> Task instructions
In the records below, find the line that contains "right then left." and the line that contains "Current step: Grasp", then retype exactly those two lines and every line between them.

> Extracted entries

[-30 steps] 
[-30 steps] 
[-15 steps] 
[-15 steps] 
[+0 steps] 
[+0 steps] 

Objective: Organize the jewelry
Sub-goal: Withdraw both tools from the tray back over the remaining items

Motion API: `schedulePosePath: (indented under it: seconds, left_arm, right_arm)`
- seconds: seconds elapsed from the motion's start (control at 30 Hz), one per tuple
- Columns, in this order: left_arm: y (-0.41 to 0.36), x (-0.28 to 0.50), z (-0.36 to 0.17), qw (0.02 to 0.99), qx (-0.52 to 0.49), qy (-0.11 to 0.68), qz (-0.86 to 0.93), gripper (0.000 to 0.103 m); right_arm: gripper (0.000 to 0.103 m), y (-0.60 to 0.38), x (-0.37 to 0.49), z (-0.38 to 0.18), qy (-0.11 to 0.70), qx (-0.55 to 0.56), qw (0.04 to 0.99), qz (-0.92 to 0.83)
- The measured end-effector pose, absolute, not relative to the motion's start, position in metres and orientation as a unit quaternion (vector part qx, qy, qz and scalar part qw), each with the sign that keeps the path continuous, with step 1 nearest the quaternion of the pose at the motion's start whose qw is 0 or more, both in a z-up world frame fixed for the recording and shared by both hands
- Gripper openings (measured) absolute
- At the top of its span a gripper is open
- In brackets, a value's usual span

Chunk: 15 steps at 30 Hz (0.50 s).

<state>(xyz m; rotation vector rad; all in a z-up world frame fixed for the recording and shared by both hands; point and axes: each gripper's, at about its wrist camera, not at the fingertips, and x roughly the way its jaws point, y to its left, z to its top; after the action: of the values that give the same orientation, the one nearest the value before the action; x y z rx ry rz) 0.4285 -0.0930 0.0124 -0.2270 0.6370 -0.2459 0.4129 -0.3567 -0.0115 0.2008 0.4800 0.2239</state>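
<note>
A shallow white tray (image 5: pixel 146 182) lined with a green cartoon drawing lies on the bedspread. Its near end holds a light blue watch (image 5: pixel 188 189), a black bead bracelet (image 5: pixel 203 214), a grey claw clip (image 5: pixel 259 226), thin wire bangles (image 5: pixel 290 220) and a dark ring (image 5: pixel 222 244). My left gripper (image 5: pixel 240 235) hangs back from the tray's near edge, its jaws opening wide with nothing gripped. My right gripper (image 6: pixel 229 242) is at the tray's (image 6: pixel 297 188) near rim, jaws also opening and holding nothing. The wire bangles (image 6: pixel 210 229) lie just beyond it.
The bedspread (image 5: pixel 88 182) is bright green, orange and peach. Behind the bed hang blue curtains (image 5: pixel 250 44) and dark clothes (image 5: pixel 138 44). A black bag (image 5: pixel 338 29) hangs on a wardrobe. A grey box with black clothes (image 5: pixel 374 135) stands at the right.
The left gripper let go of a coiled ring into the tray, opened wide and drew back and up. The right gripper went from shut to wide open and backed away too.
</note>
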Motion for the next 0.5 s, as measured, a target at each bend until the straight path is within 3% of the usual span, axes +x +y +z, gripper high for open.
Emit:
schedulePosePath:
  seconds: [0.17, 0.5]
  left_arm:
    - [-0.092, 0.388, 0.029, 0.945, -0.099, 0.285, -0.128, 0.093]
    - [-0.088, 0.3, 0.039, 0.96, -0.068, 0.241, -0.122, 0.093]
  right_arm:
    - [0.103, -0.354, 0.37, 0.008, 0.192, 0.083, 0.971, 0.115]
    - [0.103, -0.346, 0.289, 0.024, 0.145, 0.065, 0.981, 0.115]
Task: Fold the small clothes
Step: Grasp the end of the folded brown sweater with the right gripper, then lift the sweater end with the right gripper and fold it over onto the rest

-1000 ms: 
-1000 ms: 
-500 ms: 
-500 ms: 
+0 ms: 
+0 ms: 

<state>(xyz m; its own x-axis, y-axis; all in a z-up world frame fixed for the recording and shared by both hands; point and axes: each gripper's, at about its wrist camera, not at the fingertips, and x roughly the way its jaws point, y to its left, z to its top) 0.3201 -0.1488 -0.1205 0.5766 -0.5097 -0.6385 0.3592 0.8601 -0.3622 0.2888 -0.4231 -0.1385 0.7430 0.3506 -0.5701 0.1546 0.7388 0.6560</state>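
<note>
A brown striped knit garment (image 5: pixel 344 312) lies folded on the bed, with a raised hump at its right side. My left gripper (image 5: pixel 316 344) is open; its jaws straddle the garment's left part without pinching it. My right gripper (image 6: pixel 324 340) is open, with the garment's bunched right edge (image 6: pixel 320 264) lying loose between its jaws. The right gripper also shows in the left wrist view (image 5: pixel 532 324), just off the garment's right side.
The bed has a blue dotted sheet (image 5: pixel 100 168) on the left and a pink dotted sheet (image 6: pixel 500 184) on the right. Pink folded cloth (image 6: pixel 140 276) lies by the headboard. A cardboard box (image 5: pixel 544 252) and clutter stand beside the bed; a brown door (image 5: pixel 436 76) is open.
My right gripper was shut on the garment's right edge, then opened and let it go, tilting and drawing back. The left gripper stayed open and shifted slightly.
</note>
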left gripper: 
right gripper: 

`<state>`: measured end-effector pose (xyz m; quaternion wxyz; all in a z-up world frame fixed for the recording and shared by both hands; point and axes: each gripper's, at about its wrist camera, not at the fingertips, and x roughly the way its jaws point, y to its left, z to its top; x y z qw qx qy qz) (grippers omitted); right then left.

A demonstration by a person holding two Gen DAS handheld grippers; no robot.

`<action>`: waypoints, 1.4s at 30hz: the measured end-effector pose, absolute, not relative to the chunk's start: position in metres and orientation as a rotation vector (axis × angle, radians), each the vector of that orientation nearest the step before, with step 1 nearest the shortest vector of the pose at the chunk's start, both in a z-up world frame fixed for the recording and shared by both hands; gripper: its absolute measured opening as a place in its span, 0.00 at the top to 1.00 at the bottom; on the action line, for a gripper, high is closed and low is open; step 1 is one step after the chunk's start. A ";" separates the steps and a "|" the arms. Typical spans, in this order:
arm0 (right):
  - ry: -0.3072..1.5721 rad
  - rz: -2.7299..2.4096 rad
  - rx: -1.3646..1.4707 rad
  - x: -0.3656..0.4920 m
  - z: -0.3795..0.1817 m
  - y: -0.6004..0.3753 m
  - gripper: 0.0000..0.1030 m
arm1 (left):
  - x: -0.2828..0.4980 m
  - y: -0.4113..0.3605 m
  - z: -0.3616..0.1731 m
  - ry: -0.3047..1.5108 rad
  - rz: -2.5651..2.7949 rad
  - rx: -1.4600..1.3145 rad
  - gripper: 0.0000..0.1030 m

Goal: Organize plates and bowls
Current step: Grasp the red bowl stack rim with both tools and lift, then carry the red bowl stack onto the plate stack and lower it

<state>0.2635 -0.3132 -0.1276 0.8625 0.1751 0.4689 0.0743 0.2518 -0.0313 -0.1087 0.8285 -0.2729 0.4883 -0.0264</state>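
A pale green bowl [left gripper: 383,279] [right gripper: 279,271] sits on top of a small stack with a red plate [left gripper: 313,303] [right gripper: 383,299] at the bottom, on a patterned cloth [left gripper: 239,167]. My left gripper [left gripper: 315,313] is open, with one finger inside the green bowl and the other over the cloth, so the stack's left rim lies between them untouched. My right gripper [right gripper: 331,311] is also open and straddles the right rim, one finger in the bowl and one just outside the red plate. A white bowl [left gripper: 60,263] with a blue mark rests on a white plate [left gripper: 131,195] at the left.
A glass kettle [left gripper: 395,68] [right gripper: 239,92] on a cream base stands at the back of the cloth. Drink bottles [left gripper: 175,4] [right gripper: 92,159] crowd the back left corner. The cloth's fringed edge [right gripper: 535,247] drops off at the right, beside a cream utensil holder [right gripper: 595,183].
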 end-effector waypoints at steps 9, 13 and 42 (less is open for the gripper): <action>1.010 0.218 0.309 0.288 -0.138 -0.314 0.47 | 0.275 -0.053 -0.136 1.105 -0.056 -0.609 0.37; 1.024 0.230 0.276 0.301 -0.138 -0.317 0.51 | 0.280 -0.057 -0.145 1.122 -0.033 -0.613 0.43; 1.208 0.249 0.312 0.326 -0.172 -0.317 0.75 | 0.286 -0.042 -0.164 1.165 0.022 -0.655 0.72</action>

> Solution to this task
`<state>`: measured end-effector pose (xyz m; quaternion wxyz; all in a z-up world frame fixed for the recording and shared by both hands; point and axes: each gripper's, at about its wrist camera, not at the fingertips, and x roughly the way its jaws point, y to its left, z to its top; x y z qw qx qy qz) (grippers omitted); right then left.

A demonstration by a person holding two Gen DAS handheld grippers; no robot.

`<action>`: waypoints, 1.4s at 30hz: the measured end-effector pose, absolute, not relative to the chunk's start: position in metres and orientation as a rotation vector (axis × angle, radians), each the vector of that orientation nearest the step before, with step 1 nearest the shortest vector of the pose at the chunk's start, both in a z-up world frame fixed for the recording and shared by both hands; gripper: its absolute measured opening as a place in its span, 0.00 at the top to 1.00 at the bottom; on the action line, for a gripper, high is closed and low is open; step 1 is one step after the chunk's start. A ";" separates the steps and a "|" the arms. Typical spans, in this order:
arm0 (right):
  - ry: -0.3072..1.5721 rad
  - rz: -2.7299..2.4096 rad
  - rx: -1.3646..1.4707 rad
  - x: -0.3656..0.4920 m
  - z: -0.3795..0.1817 m
  - y: -0.6004..0.3753 m
  - gripper: 0.0000..0.1030 m
arm1 (left):
  - x: -0.2828..0.4980 m
  - y: -0.4113..0.3605 m
  - z: -0.3616..0.1731 m
  - ry: -0.3047..1.5108 rad
  - rz: -2.5651..2.7949 rad
  - rx: -1.4600..1.3145 rad
  - gripper: 0.0000..0.1030 m

Goal: Organize plates and bowls
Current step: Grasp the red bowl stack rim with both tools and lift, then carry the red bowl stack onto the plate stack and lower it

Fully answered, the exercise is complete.